TASK STATEMENT
Could the data below be printed out exactly, with the pictures left out?
[[ SOURCE MATERIAL, beginning ]]
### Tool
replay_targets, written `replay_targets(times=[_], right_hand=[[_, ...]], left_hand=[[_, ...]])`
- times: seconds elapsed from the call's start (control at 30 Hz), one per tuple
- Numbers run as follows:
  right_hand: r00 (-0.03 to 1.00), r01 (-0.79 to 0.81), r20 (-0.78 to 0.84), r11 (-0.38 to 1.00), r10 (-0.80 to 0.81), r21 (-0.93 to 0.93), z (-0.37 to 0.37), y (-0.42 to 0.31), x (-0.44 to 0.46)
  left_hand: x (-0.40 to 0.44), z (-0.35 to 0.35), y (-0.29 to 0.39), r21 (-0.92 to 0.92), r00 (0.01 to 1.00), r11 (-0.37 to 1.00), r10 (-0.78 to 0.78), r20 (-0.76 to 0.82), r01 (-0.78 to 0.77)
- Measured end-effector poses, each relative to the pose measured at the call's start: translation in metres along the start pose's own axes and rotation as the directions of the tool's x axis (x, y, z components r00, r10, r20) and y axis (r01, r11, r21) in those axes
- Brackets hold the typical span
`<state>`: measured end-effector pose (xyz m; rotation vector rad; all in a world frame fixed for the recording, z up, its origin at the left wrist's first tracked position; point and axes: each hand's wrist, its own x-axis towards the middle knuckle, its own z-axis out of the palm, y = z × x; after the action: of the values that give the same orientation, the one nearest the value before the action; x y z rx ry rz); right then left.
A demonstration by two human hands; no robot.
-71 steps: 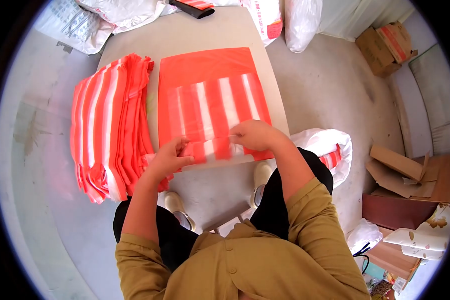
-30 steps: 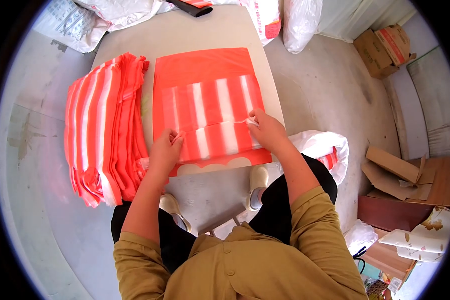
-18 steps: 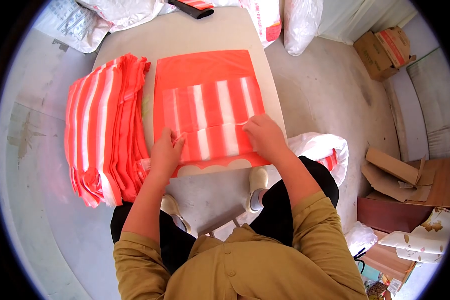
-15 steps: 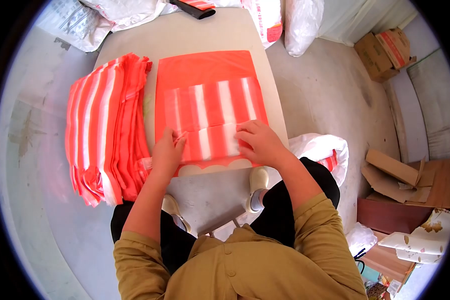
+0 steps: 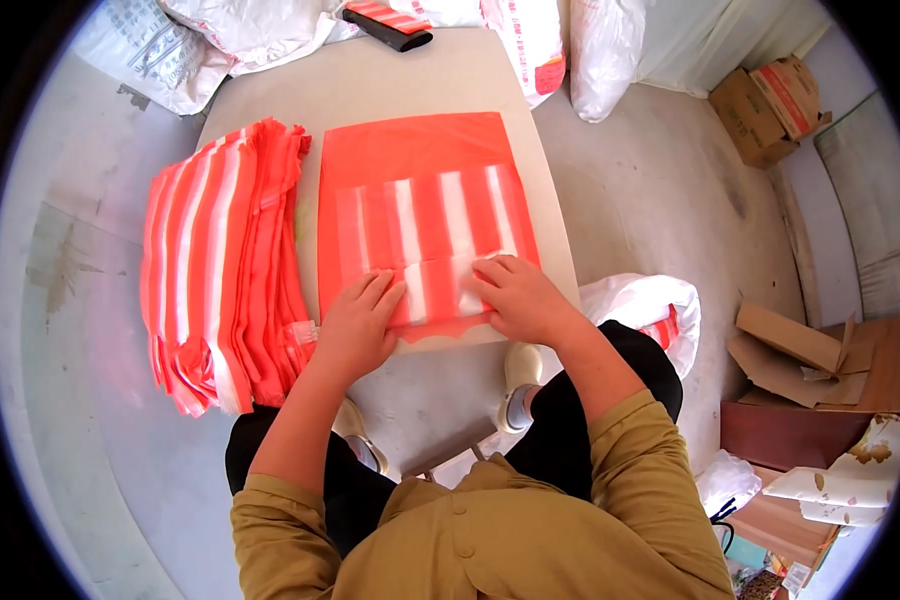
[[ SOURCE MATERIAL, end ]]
ANSWER TO THIS EXERCISE
### Tool
replay_targets, written `replay_targets(times=[_], right_hand=[[_, ...]], left_hand=[[_, ...]])`
- times: seconds elapsed from the call's start (control at 30 Hz), one per tuple
- Numbers run as follows:
  right_hand: r00 (-0.03 to 1.00), r01 (-0.79 to 0.81), r20 (-0.78 to 0.84), r11 (-0.38 to 1.00), r10 (-0.80 to 0.81), r21 (-0.93 to 0.93), z (-0.37 to 0.37), y (-0.42 to 0.31), x (-0.44 to 0.46)
  left_hand: x (-0.40 to 0.44), z (-0.35 to 0.35), y (-0.29 to 0.39), r21 (-0.92 to 0.92), r00 (0.01 to 1.00), r11 (-0.37 to 1.00), r10 (-0.78 to 0.78), r20 (-0.76 to 0.82), r01 (-0.78 to 0.77)
- Measured end-effector poses, each relative to the pose measured at the call's start: translation in metres along the start pose's own axes and rotation as the directions of the tool's x axis (x, y, z components r00, r10, r20) and y axis (r01, r11, r21) in those axes
- Brackets hold the typical span
`<state>`: measured end-effector pose (xyz m; rotation vector rad; all in a world frame fixed for the recording, z up, its origin at the left wrist's first tracked position; point and axes: each hand's wrist, its own x-axis towards the middle knuckle, its own z-axis out of the palm, y = z × x; after the action: of the values that give the same orientation, the one nearest the value before the action; x y z rx ry rz); right then left.
A demonstration by two human hands; no robot.
-71 steps: 
-30 steps: 
-18 steps: 
-15 steps: 
+0 steps: 

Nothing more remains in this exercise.